Similarly, to specify the logs for all of March you would use:

s3://corporation-com-elb-logs/ AWSLogs/515290123456/elasticloadbalancing/us-east-1/2014/03

In each day’s folder you should find several objects.  To get the size of a single folder, you can either use the console and manually add up the size of all the objects, or you can use this CLI command (replacing the yourbucket below with your bucket name and the youraccount# with your account number):

aws s3 ls s3://yourbucket/AWSLogs/youraccount#/elasticloadbalancing/us-east-1/2014/03/16 –recursive | grep -v -E “(Bucket: |Prefix: |LastWriteTime|^$|–)” | awk ‘BEGIN {total=0}{total+=$3}END{print total/1024/1024″ MB”}’

To find the size of all the logs for March, just leave off the date folder like this:

aws s3 ls s3://yourbucket/AWSLogs/youraccount#/elasticloadbalancing/us-east-1/2014/03 –recursive | grep -v -E “(Bucket: |Prefix: |LastWriteTime|^$|–)” | awk ‘BEGIN {total=0}{total+=$3}END{print total/1024/1024″ MB”}’

Whichever method you choose, calculate the size of the data you will load.

Launch an Amazon Redshift Cluster

Next, you’ll set up an Amazon Redshift cluster to hold your Elastic Load Balancer access log data.
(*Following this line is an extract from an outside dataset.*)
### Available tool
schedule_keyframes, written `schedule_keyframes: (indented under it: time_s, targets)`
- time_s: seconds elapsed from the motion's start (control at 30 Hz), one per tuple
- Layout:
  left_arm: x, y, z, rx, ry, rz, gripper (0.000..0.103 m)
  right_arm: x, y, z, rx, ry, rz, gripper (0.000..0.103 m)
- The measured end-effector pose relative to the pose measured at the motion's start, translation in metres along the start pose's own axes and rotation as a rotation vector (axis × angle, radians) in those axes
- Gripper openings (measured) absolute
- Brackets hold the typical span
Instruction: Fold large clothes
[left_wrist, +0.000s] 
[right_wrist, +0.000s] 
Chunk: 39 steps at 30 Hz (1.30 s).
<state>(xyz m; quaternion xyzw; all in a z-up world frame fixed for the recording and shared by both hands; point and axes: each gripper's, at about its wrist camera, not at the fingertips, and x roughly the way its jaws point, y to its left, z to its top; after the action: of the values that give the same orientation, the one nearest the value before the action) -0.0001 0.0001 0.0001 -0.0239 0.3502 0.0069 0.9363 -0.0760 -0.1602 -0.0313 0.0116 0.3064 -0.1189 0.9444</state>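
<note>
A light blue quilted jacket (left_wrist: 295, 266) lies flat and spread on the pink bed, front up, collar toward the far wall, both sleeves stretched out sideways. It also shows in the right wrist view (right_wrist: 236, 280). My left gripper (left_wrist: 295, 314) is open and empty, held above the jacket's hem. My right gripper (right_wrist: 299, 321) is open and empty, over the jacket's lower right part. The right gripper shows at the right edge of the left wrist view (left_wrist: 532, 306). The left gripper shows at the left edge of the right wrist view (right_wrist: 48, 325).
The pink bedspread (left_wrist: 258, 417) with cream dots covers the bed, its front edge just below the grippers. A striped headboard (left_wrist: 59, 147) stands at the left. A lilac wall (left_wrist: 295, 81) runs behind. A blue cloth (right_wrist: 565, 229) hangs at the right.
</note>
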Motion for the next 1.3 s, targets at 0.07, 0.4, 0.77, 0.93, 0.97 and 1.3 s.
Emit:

To begin, log in to the AWS Console and select Redshift from the Services menu.

As part of launching your cluster, you must create a security group that allows you to import and access your data from your SQL client while blocking any other traffic.  The security group can open access to your Amazon Redshift cluster from a specific CIDR block or an Amazon Elastic Cloud Compute (Amazon EC2) security group.  While you will install the SQL client in a subsequent step, identify the host now so you can create the proper security group rules.  If you plan to run the SQL client on an Amazon EC2 instance, know the security group protecting that instance.  If you will run from an on-premises workstation, you need the IP address (or address range) that represents that workstation on the Internet.

After identifying your SQL client host, click Security in the left menu of the Amazon Redshift screen.  On the Security Groups tab, click the blue Create Cluster Security Group button.

Note: Cluster Security Groups are only necessary in EC2 Classic accounts when you are running outside of a VPC.  For VPC by Default accounts you will want to create a VPC Security Group with the same Inbound Rules through port 5439.

On the Cluster Security Group dialog box, fill out the fields as follows:

Field Description
Cluster Security Group Name Any name you like that refers to this group.
Description Description for this group.

After completing the fields, click Create.

The group is initially created blocking all traffic. You must create a rule to allow the traffic necessary for you to use your cluster.  Select the box next to your new group and then select CIDR/IP in the Connection Type dropdown box in the details window.

On the next screen, fill out the fields as follows:

Field Description
Connection Type Leave as CIDR/IP

CIDR/IP to Authorize

If you’ll run your SQL Client on this machine, fill in the box with a CIDR/IP range containing your IP address (which is shown on the screen).  If your SQL Client will be on a different machine, enter a CIDR block that includes that machine’s IP address.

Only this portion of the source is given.